MMI in Philippines
MMI Philippines has been one of the focused destinations for our Surgical Teams. Led by longtime MMI Asia Project Director, Dr. Allan Melicor, who had been serving patients with MMI teams for over 15 years in various Philippines projects such as Aguinaldo, Tboli & Palawan, Aurora & Ifugao. Especially, Dr. Allan and the team had contributed enormously to the patients who need support the most after one of the most intense tropical cyclones on record, Typhoon Haiyan, known as Super Typhoon Yolanda in the Philippines, 2013. MMI has had a long-term relationship with Bethel Baptist Hospital in Malaybalay, Bukidnon.
Related to his mission with MMI, Dr. Allan Melicor stated:
"We are gathering to show the love of Christ through our words and deeds. As we are representing Jesus to the people, our behavior needs to represent our faith. We ask that you pray in preparation for this project. Please pray that the people we are going to help and our local partners can discover God through the service we will share with them. We will be praying that your preparation and departure from North America to Philippines goes well as we work together to meet the physical and spiritual needs of our neighbors."
This is Jan, our Philippines project miracle baby. He is 27 days old here when he arrived to our Project Team, sent to us by the governor of the province with a non-reducible hernia. He was gravely ill when the team saw him. Had we not been there, he would have no chance because the closest surgeon was 5 hours away and the family could not afford to take the baby there and he would not have survived the trip. God placed our team at the right place at the right time. He underwent emergency surgery and did very well.
Amazing before and after photos show the life changing work of MMI Canada for this Philippino man. He is 45 year old man with a goiter that has been slowly increasing in size the past 14 years. Praise the Lord surgery went well. The patient was discharged two days after his surgery.
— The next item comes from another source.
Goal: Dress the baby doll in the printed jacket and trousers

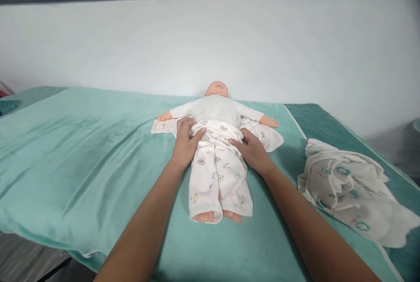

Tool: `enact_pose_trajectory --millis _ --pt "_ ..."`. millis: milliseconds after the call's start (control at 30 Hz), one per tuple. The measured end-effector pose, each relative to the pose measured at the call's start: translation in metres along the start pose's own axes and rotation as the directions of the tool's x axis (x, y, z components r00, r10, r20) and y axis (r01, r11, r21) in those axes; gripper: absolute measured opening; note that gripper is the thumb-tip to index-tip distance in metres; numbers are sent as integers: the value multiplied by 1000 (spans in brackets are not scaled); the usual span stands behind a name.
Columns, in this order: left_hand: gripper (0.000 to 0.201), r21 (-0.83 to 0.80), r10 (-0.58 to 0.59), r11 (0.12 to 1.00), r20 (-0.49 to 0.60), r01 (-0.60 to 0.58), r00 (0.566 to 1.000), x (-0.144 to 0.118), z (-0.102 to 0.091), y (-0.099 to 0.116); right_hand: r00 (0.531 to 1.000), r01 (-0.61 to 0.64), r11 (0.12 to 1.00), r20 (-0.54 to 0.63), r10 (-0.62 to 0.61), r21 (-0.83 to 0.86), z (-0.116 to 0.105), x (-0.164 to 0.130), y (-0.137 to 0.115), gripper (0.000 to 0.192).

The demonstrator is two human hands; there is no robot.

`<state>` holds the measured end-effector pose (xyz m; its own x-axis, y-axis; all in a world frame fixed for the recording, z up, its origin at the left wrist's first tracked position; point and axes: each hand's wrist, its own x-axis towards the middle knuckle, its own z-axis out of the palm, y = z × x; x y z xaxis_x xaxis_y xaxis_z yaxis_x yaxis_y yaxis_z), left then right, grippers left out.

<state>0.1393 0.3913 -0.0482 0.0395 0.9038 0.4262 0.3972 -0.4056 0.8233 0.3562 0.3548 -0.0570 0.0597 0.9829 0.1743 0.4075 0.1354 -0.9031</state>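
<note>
A baby doll (217, 89) lies on its back in the middle of the bed, head toward the wall and arms spread out. It wears a white long-sleeved top (215, 109) and white printed pants (218, 172), with its toes showing below the cuffs. My left hand (187, 142) grips the waist of the pants on the left side, thumb on top. At the right side of the waist, my right hand (251, 148) is closed on the pants too. A printed white garment (271, 135) is spread flat under the doll's arms and torso.
A crumpled white cloth with teal prints (348, 190) lies at the right. The green bedspread (82, 155) covers the bed, whose front left edge drops to a dark floor (26, 258). A white wall (131, 46) stands behind.
</note>
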Motion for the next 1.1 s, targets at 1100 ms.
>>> enact_pose_trajectory --millis 1100 --pt "23 60 40 997 155 -49 987 -54 -20 12 989 38 994 -137 -52 -104 9 -60 -23 51"
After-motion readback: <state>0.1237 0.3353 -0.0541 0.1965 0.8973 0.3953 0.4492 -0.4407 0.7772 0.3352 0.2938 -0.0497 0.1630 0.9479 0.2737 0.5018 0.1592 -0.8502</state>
MMI's lead staff person in the Philippines, Dr. Allan Melicor and the Team has worked in the Philippines for over 15 years. Serving patients and making their lives healthier and more meaningful is always our ultimate goal.
Aguinaldo & Mayoyao
Aguinaldo in the region of Eastern Visayas is a city in Philippines - some 413 mi (or 665 km) South-East of Manila, the country's capital. Mayoyao, officially the Municipality of Mayoyao is a 4th class municipality in the province of Ifugao, Philippines. According to the 2015 census, it has a population of 17,331 people.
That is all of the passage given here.